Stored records
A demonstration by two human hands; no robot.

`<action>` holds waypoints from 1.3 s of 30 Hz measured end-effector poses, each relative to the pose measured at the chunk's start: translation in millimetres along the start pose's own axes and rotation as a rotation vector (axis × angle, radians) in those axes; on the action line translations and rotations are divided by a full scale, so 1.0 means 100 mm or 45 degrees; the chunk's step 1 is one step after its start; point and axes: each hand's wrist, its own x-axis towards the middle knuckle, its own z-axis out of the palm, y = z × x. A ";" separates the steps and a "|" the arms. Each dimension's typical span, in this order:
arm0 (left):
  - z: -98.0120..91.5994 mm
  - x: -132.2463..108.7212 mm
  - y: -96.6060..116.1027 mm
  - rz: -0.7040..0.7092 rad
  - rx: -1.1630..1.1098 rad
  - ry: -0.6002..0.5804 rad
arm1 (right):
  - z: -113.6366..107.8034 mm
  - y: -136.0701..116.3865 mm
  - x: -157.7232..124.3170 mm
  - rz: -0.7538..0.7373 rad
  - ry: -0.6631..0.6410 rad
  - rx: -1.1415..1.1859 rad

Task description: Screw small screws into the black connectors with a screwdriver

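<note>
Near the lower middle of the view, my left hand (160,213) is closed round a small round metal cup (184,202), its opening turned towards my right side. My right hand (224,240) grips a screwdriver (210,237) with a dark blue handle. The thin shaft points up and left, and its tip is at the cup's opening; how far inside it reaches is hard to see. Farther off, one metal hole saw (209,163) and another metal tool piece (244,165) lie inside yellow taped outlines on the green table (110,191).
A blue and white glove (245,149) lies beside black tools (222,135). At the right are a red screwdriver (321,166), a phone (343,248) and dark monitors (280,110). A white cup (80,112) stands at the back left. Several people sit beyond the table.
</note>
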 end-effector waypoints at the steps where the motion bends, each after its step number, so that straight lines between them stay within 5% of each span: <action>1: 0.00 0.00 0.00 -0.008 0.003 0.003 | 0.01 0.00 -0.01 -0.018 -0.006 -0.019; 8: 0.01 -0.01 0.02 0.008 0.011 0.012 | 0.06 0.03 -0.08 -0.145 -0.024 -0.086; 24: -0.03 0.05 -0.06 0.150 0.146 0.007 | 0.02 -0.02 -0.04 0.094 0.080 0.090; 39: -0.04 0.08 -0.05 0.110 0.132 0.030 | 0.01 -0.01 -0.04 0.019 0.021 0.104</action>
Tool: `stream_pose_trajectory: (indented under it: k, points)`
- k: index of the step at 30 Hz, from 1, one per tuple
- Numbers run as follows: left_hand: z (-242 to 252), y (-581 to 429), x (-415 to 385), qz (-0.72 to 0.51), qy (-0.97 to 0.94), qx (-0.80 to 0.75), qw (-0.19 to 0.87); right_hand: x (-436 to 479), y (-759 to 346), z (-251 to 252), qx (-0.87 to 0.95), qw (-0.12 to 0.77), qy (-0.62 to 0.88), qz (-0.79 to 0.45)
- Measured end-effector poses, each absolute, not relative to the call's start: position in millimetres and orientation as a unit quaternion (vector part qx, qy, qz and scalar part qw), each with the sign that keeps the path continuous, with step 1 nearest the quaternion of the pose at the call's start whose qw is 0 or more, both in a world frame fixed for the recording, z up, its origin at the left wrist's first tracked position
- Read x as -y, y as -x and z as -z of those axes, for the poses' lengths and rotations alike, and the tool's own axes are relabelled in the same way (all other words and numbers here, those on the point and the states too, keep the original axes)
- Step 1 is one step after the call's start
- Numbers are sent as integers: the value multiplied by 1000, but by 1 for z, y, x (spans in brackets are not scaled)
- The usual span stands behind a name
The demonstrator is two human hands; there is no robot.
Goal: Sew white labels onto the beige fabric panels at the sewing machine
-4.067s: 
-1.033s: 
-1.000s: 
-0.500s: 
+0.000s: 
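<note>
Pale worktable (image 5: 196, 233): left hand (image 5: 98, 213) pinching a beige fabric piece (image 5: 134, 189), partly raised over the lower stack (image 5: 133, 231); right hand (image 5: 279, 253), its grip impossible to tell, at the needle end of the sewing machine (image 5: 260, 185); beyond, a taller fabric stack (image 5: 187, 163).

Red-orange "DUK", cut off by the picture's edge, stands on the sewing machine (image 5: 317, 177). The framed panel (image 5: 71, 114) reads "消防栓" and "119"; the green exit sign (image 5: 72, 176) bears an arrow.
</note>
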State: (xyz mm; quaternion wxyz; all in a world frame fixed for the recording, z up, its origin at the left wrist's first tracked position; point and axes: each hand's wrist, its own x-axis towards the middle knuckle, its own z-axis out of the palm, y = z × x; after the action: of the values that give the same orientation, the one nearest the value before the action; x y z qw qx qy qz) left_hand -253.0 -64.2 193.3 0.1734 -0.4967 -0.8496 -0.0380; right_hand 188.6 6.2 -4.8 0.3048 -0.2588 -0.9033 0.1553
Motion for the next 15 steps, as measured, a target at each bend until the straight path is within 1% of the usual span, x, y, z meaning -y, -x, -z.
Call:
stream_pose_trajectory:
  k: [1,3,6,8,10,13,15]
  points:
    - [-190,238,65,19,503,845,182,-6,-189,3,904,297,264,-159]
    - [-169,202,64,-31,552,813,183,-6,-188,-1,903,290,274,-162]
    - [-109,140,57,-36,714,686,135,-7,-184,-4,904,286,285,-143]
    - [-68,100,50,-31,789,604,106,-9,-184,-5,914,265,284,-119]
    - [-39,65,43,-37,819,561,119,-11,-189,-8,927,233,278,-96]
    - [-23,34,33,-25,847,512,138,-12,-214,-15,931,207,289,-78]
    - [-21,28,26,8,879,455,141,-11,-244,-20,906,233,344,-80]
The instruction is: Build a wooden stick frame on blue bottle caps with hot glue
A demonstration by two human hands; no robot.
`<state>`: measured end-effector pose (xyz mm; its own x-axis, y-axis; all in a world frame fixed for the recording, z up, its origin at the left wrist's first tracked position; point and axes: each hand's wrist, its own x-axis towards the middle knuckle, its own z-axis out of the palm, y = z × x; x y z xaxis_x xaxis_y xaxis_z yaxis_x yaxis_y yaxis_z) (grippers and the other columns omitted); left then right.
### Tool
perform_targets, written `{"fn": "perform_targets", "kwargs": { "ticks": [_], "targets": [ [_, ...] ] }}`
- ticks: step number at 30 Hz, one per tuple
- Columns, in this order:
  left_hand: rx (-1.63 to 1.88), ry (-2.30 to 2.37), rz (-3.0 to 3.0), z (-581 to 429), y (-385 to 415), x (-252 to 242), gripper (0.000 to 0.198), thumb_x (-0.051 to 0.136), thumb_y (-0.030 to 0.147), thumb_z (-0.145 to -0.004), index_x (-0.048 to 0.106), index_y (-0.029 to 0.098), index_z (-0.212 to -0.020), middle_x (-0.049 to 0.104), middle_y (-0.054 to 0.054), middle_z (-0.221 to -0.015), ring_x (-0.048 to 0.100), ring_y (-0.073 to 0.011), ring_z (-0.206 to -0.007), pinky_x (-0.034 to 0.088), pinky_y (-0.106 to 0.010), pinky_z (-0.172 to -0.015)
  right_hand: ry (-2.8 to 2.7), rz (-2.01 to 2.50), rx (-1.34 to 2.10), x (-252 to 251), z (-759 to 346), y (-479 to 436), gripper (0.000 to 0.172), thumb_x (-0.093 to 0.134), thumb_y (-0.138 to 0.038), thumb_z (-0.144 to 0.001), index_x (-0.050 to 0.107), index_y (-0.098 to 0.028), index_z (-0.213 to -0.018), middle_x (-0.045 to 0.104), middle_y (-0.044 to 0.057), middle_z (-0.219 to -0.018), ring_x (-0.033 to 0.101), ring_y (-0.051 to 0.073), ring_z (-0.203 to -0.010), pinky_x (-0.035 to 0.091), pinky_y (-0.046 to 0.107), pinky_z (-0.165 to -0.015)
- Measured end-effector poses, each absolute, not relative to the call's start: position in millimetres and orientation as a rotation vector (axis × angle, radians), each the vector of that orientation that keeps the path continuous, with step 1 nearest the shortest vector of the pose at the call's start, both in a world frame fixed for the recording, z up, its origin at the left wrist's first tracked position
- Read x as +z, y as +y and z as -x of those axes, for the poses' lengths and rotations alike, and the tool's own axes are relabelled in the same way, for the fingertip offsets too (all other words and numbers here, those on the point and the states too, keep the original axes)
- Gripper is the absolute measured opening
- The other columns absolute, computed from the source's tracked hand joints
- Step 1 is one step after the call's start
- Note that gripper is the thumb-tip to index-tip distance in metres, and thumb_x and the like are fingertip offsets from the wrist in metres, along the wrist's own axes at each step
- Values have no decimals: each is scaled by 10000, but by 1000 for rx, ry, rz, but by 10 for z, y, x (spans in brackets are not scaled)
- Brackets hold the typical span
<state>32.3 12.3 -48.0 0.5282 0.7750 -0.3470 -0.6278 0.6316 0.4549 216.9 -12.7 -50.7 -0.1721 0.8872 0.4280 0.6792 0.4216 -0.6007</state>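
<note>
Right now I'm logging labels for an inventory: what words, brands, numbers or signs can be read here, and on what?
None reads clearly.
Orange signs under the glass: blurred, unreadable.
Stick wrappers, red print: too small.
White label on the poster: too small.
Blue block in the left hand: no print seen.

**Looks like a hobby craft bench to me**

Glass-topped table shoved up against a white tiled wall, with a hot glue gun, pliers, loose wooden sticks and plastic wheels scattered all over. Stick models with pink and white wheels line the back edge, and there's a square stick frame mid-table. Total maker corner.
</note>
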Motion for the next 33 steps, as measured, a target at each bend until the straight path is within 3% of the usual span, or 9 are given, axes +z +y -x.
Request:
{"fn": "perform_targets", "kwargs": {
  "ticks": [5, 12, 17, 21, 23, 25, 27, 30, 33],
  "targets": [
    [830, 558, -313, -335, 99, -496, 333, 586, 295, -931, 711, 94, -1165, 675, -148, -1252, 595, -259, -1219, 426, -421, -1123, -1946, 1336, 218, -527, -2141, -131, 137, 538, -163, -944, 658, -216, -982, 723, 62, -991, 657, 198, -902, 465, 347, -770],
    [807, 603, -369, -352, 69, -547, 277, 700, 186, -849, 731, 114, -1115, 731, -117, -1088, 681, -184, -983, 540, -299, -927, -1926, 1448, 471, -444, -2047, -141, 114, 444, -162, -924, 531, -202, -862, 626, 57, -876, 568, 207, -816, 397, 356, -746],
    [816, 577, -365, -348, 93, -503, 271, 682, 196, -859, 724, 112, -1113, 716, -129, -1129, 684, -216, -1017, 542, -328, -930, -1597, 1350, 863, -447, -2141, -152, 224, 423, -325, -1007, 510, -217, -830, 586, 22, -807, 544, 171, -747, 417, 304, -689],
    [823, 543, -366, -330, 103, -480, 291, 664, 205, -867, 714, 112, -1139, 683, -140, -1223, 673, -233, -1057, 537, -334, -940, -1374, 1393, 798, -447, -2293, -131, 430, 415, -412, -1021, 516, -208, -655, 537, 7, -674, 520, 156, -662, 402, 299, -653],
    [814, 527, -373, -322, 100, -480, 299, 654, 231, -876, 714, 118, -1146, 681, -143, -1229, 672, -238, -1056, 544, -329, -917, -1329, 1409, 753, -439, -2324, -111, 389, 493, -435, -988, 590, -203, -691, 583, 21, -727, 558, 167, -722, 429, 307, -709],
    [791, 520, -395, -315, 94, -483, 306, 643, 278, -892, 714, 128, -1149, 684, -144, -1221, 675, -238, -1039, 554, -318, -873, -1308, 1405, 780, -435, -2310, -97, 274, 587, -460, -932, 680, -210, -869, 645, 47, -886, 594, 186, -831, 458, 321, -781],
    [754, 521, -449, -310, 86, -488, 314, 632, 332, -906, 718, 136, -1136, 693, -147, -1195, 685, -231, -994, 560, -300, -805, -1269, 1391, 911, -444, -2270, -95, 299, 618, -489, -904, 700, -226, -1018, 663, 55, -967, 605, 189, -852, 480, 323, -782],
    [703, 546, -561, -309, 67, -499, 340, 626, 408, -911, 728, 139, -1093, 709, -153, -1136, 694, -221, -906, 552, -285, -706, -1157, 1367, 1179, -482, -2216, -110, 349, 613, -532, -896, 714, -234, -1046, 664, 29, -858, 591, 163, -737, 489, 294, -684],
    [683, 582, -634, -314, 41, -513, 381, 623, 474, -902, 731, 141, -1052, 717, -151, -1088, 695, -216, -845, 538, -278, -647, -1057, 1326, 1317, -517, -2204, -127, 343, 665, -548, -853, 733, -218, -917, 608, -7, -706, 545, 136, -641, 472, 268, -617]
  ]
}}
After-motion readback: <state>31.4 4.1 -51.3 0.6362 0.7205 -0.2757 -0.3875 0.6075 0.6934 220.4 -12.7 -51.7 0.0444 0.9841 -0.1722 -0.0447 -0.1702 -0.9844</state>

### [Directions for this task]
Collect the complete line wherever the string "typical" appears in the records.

### [Solution to the problem]
`<action>` holds waypoints from 1.3 s of 30 Hz measured end-effector poses, each relative to the pose measured at the chunk's start: translation in millimetres along the start pose's own axes and rotation as a rotation vector (axis × angle, radians) in those axes; on the action line translations and rotations are divided by a full scale, so 1.0 means 100 mm or 45 degrees; the chunk's step 1 is one step after its start; point and axes: each hand's wrist, its own x-axis towards the middle knuckle, its own z-axis out of the palm, y = z × x. A ";" separates the steps and a "|" the arms. Each dimension's typical span, in this order:
- Brackets hold the typical span

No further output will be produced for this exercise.